2 / 8
IX. Jezus upada po raz trzeci pod krzyżem
Miłosierdzie wobec biedy niewiary w Boga. To stacja ostatniego upadku; upadku, w którym ludzie tracą wiarę w Boga. Ciężko jest dźwigać krzyż, kiedy człowiek nie wierzy w siebie. Ciężko jest wtedy, kiedy zawodzi drugi człowiek. Ale nic tak nie boli jak brak wiary w Boga. Może droga krzyżowa trwała już za długo. Może Słowo Pana stało się dotkliwą ciszą, a Jego miłość bolesnym opuszczeniem. Może ludzkie krzywdy były tak okrutne, że pytanie: „Gdzie jest Bóg?”, nie spotkało się z żadną odpowiedzią. Byłem chory. Straciłem bliskich. Nie znajduję wciąż pracy. Przegrywam kolejną miłość. „Gdzie jest Bóg?” – pytam. Nie wiem.
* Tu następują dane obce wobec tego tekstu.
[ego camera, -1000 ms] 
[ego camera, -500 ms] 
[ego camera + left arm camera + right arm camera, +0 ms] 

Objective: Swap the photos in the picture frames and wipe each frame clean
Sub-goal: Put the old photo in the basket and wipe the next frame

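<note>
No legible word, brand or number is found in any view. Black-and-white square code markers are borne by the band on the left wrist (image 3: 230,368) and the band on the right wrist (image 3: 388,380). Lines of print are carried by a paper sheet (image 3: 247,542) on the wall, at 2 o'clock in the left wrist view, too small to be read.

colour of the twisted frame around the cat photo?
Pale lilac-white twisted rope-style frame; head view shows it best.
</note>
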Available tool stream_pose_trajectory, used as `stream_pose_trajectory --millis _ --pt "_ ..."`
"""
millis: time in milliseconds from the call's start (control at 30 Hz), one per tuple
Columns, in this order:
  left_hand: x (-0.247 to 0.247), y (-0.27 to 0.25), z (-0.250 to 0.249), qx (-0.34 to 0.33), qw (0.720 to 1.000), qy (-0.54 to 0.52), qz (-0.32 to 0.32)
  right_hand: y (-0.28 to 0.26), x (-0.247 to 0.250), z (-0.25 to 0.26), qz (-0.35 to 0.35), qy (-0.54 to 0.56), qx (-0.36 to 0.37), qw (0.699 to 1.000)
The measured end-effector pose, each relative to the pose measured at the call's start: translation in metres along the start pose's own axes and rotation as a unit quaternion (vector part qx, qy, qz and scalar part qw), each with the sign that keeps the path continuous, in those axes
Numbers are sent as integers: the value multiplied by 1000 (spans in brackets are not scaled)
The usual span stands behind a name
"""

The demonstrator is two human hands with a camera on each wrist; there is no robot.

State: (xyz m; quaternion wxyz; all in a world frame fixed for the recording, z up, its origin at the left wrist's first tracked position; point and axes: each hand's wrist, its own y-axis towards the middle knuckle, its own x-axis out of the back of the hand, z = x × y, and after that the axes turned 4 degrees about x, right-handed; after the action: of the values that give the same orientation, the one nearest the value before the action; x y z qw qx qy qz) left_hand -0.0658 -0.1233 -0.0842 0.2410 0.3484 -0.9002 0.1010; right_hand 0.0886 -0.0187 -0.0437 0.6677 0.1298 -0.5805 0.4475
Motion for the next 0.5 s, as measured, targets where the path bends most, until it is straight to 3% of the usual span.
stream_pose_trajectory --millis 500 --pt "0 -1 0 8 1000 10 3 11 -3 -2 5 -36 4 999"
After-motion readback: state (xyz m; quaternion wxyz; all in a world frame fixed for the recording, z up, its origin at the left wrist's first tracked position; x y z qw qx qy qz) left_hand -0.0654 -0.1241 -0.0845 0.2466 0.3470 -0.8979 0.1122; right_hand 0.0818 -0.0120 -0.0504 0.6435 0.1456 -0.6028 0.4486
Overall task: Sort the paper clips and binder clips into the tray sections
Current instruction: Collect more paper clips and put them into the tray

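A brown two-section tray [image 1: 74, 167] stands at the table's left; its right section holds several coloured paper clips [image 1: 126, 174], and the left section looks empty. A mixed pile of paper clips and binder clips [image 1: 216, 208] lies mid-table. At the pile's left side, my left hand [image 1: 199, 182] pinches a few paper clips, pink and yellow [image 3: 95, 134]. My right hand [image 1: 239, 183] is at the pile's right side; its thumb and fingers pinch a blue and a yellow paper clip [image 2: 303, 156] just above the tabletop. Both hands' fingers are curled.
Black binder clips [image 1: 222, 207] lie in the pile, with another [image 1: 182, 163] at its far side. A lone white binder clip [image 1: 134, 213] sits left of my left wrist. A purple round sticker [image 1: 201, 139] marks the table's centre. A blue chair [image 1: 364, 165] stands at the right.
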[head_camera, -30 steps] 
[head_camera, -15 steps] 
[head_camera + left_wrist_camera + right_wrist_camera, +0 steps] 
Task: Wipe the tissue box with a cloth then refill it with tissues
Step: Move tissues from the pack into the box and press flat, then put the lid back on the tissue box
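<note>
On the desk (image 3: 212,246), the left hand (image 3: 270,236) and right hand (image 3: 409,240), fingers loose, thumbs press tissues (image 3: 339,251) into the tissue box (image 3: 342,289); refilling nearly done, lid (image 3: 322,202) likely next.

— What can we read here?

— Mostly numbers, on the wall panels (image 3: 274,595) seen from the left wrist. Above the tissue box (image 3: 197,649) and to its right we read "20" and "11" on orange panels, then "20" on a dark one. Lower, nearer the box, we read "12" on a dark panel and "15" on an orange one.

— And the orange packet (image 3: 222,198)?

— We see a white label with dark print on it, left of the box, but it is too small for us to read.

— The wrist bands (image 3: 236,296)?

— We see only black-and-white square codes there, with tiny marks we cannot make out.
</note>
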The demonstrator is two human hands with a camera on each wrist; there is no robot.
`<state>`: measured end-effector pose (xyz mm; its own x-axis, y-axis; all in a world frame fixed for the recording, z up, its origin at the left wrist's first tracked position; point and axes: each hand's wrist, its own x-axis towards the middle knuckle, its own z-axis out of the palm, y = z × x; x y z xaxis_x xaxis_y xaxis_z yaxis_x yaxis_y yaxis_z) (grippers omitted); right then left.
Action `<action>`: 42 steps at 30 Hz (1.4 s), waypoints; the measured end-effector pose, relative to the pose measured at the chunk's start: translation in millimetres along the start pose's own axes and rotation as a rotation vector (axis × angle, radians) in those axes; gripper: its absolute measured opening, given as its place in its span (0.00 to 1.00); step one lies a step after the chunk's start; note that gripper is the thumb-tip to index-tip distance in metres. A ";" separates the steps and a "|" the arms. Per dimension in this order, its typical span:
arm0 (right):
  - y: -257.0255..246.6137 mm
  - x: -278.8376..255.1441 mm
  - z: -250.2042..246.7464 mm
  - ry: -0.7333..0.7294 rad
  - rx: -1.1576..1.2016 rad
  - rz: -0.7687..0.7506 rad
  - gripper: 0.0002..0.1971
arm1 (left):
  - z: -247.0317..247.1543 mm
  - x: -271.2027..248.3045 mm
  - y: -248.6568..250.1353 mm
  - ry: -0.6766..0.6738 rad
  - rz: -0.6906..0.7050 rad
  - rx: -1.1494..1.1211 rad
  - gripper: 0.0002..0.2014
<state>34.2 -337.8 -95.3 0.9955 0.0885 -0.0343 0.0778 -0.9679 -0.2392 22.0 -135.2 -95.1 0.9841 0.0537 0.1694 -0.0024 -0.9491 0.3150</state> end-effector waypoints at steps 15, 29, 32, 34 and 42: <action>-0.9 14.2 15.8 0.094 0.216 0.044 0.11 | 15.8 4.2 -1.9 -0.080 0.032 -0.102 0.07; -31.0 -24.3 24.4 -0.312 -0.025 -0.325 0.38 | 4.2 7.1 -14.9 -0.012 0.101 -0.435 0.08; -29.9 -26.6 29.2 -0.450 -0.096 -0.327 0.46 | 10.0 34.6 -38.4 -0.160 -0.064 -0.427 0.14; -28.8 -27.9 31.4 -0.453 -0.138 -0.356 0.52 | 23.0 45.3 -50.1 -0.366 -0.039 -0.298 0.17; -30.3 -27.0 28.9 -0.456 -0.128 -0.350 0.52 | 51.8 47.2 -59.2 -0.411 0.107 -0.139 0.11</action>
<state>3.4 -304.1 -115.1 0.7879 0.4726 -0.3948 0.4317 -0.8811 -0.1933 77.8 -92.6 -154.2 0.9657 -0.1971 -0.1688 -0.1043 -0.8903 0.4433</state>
Wiem, że leżąc w nędzy upadku wiary w Boga, potrzebuję miłosierdzia, bo krzyż mnie zabije, jeśli zabraknie w nim boskiej perspektywy. Jezu miłosierny, Boże Hioba i tysięcy męczenników, pomóż powstać z upadku każdemu, który traci wiarę w Ciebie. Ty, który wołasz z człowiekiem: „Boże mój, czemuś mnie opuścił?”, pomóż każdemu zawołać: „Ojcze, w Twoje ręce oddaję ducha mego”, nawet – a zwłaszcza wtedy – kiedy rąk Ojca nie widać na żadnym horyzoncie.